Now on the run from both The Galactic Alliance and Corellia, the exiled Han and Leia Solo seek the aid and assistance of Lando Calrissian, who joins his old friends in disguise as owners of a gambling and pleasure ship. As the strands of destiny draw ever more tightly together in a galaxy-spanning web, the shocking answer will shatter two families. But as the new era begins, planetary interests threaten to disrupt this time of relative peace, and Luke is plagued with visions of an approaching darkness. One of the central characters of the series, Admiral Niathal, is completely missing from the story. The Galactic Alliance is riven mid-battle by a defection, and the planet being targeted becomes the planet from which a new alliance forms up against Jacen, driving him home to Coruscant to make what will most likely be his last stand in the final volume, Invincible. I was kinda hoping they'd have found a more clever way of incorporating her history into the novels more naturally, but I can udnerstand them just wanting to get it over with so they can move on and not get bogged down with excessive exposition integration.
Equally inconsequential is the introduction of a new force power, one potent enough to stop Jacen with a figurative blink of any eye. It also happens to be mostly well written and suspenseful, at least in the latter half. It's really quite amusing that Jacen's ended up being the evil one - for no greater a crime than wanting to expand his horizons. Jaina Solo must confront her brother Jacen, now calling himself Darth Caedus, in order to put an end to his reign and restore peace to the galaxy. Forty years after the Battle of Yavin a dangerous new era in the Star Wars epic begins— the revelations are shocking, the stakes desperate, and the enemy everywhere. The best part, though, is still the war itself.
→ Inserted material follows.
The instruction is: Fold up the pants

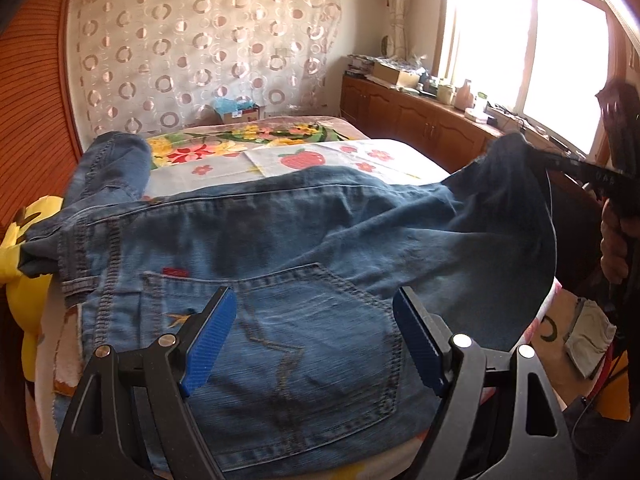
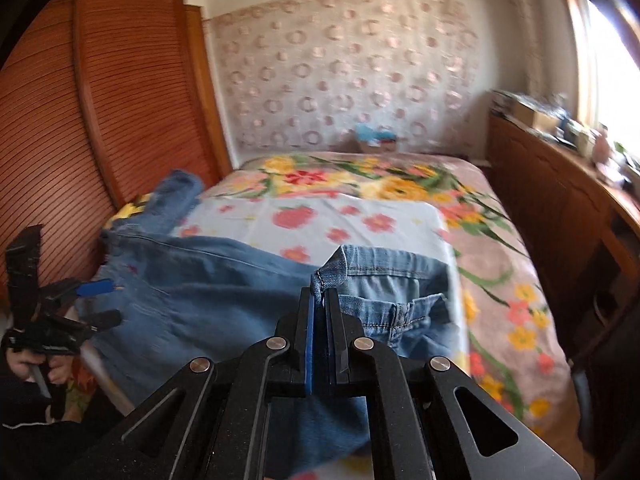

The sequence is made possible by the thinnest of contrivances, the Jedi mind trick, and concludes with no rescue and no discernible effect on the plot. They can thereby track Jacen's whereabouts and eventually effect a rescue - but only so long as Jacen doesn't change his clothes. A new era of exciting adventures and shocking revelations continues to unfold, as the legendary Star Wars saga sweeps forward into astonishing new territory. Star Wars: Legacy of the Force: Betrayal. Denning brings a light touch to composition, leading the reader from sentence to sentence, paragraph to paragraph, chapter to chapter.